When you're in the muck you can only see muck. If you somehow manage to float above it, you still see the muck but you see it from a different perspective. And you see other things too. That's the consolation of philosophy.
I see technology as being an extension of the human body.
We are at a major epoch in human history, which is that we don't need sex to recreate the race. You can have babies without sex. This is the first time in human history that has been true, and it means, for example, we could do some extraordinary things.
For me, the first fact of human existence is the human body. But if you embrace the reality of the human body, you embrace mortality, and that is a very difficult thing for anything to do because the self-conscious mind cannot imagine non-existence. It's impossible to do.
You know, there's a saying in art that in order to be universal you must be specific. So I think every artist feels that he is dealing with specific things but that it also has significance universally.
The more unique your film is and unusual it is and difficult it is, the harder it is to get it financed. That's why a lot of good filmmakers are doing television. They do HBO movies.
The process of making a movie has expanded in terms of effort and time for the director, doing commentaries for the DVD for example, finishing deleted scenes so they could be on the DVD, and doing things like a web blog.
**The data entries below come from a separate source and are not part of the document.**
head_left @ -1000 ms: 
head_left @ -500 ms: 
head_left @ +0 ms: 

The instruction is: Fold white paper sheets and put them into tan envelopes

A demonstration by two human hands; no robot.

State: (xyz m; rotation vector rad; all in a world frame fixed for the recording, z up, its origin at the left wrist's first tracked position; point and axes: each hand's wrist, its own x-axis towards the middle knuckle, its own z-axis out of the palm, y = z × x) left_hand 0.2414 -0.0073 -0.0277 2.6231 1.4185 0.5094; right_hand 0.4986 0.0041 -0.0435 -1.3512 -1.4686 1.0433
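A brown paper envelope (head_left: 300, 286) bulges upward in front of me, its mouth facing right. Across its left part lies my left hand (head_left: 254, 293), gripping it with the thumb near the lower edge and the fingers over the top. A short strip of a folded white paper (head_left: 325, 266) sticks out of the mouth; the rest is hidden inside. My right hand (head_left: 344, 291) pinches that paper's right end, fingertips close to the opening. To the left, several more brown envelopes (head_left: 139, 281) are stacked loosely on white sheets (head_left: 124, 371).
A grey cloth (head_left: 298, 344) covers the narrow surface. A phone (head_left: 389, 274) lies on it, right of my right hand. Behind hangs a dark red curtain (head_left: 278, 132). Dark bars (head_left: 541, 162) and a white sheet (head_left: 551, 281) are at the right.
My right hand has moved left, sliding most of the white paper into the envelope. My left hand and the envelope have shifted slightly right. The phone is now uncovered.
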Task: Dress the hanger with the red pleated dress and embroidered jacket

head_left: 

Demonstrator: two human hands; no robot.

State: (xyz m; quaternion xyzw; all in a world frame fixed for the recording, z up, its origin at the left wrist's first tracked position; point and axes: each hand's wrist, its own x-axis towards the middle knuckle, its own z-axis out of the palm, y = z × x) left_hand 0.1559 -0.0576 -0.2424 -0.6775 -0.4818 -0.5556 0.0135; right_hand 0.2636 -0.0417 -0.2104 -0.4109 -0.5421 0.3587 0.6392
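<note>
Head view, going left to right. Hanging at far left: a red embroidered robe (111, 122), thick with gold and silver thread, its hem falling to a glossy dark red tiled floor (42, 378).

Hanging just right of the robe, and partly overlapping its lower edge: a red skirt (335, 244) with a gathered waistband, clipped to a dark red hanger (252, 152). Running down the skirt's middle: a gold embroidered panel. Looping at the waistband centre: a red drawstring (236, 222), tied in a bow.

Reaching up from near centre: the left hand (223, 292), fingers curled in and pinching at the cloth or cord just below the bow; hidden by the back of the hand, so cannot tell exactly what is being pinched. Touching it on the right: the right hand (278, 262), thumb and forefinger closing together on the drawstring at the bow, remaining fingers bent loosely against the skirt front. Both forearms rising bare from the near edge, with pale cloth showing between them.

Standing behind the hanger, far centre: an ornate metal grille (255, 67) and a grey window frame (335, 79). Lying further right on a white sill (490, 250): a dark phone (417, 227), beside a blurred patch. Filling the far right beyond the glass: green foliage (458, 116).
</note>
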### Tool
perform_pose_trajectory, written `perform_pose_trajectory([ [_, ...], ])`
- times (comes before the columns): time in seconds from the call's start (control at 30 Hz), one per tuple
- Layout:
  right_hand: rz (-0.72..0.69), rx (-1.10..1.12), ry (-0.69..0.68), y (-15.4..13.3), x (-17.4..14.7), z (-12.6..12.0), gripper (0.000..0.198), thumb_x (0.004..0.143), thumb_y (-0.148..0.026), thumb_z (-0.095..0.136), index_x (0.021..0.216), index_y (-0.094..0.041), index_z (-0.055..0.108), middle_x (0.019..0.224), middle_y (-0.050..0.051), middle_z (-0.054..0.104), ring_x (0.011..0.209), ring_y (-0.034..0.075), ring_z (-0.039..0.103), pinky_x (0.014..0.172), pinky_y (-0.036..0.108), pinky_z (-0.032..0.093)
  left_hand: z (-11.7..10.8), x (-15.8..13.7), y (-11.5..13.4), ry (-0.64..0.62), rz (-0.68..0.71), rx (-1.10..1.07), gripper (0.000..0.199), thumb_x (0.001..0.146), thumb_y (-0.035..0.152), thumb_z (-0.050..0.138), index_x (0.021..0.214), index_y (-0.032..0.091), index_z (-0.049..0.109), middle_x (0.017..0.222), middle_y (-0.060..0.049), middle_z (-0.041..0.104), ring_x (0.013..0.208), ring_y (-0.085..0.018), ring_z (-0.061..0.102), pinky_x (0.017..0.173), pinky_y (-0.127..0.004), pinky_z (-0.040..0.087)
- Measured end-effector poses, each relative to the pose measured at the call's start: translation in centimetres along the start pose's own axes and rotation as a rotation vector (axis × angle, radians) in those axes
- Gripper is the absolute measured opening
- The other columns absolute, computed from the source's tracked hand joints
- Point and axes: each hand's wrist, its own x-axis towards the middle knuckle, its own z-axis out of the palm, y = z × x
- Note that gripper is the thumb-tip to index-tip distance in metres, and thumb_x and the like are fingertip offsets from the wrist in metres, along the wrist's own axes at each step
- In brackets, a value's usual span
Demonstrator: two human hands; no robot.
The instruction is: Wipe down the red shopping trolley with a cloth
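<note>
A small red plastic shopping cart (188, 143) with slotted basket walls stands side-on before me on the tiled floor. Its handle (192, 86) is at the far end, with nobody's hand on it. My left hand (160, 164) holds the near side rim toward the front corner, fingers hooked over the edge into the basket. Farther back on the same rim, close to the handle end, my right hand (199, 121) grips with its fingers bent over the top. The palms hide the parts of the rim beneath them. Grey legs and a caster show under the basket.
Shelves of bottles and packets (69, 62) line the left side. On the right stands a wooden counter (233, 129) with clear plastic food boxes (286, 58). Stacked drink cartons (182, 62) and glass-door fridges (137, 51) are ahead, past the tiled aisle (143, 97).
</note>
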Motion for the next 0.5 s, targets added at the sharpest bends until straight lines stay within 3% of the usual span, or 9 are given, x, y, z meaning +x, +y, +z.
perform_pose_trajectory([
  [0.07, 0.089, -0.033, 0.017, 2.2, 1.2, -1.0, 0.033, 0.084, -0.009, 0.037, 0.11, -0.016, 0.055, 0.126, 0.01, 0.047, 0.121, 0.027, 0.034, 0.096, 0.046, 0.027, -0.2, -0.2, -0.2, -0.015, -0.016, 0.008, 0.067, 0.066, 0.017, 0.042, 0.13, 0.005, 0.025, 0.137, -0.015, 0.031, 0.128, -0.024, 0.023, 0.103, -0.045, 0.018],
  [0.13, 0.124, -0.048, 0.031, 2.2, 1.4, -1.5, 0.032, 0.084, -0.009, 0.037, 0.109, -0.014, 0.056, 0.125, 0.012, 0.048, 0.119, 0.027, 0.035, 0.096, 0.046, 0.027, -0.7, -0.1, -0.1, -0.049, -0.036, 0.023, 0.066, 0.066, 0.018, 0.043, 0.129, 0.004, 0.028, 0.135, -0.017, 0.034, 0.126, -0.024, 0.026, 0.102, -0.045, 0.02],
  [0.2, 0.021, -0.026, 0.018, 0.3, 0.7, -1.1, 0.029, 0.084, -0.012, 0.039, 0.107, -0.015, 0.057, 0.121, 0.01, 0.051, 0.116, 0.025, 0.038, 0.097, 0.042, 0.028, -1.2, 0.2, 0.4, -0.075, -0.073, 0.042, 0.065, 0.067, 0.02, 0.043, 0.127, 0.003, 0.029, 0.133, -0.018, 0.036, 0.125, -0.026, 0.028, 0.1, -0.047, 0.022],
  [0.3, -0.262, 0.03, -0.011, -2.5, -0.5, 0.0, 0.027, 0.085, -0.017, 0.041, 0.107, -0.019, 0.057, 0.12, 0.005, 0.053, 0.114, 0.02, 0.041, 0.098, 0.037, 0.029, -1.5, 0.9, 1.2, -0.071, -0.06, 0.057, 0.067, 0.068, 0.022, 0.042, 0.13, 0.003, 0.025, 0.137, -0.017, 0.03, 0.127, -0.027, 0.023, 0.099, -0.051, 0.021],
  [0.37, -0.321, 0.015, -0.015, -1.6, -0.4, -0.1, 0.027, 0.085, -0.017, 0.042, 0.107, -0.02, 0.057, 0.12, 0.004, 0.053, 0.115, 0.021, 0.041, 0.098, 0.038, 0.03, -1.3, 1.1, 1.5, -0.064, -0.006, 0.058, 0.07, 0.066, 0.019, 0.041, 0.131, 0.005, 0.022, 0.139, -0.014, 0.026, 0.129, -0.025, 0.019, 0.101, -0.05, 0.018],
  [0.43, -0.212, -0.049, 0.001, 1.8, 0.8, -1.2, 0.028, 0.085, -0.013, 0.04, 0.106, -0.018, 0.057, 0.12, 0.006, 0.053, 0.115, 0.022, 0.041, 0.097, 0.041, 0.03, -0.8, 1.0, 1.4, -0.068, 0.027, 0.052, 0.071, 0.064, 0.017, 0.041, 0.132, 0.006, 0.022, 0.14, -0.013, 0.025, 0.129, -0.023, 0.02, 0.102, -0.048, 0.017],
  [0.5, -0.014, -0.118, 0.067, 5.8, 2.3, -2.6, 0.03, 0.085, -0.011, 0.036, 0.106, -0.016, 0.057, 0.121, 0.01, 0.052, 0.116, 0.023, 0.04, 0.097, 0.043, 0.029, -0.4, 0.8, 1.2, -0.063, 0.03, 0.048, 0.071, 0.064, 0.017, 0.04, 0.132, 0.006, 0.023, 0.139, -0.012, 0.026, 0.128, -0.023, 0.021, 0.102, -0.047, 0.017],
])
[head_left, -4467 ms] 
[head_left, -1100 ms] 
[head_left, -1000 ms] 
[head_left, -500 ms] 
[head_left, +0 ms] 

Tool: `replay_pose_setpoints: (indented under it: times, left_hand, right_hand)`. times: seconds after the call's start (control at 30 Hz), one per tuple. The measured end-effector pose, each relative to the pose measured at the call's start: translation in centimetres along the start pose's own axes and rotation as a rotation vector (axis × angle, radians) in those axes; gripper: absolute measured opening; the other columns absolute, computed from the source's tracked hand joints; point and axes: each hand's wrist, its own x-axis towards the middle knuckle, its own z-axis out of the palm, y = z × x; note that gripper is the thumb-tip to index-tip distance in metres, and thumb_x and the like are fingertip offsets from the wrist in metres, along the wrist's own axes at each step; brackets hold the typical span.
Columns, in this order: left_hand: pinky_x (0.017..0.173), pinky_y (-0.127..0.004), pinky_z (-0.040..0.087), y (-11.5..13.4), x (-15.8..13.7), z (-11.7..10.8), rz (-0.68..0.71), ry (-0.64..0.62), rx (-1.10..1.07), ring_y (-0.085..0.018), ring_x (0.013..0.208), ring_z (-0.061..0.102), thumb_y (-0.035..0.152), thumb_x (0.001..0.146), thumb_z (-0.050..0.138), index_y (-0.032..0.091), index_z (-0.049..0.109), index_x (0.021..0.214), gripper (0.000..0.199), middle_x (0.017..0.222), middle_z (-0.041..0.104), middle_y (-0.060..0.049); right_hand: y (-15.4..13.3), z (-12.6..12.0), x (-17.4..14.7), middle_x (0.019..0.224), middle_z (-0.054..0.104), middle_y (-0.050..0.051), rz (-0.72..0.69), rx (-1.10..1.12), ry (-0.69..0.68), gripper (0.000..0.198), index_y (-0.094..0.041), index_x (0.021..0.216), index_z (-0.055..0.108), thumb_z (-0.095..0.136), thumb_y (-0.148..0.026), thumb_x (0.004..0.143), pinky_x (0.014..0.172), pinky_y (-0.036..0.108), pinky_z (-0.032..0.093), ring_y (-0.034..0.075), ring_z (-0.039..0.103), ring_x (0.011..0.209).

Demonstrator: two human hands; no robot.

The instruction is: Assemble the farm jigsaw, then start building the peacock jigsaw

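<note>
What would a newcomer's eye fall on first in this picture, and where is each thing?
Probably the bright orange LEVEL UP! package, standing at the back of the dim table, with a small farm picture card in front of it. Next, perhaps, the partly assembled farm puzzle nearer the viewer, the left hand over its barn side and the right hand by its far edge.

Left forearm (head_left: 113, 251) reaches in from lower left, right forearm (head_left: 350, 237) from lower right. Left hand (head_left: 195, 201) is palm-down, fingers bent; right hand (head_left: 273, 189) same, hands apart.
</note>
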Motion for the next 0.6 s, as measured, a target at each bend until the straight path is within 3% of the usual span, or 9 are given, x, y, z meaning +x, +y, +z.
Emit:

You have to believe in God before you can say there are things that man was not meant to know. I don't think there's anything man wasn't meant to know. There are just some stupid things that people shouldn't do.
I never thought I was doing the same thing as directors like John Carpenter, George Romero, and sometimes even Hitchcock, even though I've been sometimes compared to those other guys. We're after different game.
I also think the relationship I have with my audience is a lot more complex than what Hitchcock seemed to want his to be - although I think he had more going on under the surface as well.
Anybody who comes to the cinema is bringing they're whole sexual history, their literary history, their movie literacy, their culture, their language, their religion, whatever they've got. I can't possibly manipulate all of that, nor do I want to.
I don't mind writing so I didn't find that difficult, it's just a question of finding the time to do it. I kind of like the direct connection with the fans actually, it's pretty neat.
Technology is us. There is no separation. It's a pure expression of human creative will. It doesn't exist anywhere else in the universe. I'm rather sure of that.
I'm just observing the world. I was born into it, like you were, and then I found out there were some really disturbing aspects to being alive, like the fact that you weren't going to be alive forever - that bothered me.
Even Hitchcock liked to think of himself as a puppeteer who was manipulating the strings of his audience and making them jump. He liked to think he had that kind of control.
The filmmaking process is a very personal one to me, I mean it really is a personal kind of communication. It's not as though its a study of fear or any of that stuff.
But when you're writing a script - for me anyway - you have to sort of create an enforced innocence. You have to divest yourself of worrying about a lot of stuff like what movies are hot, what movies are not hot, what the budget of this movie might be.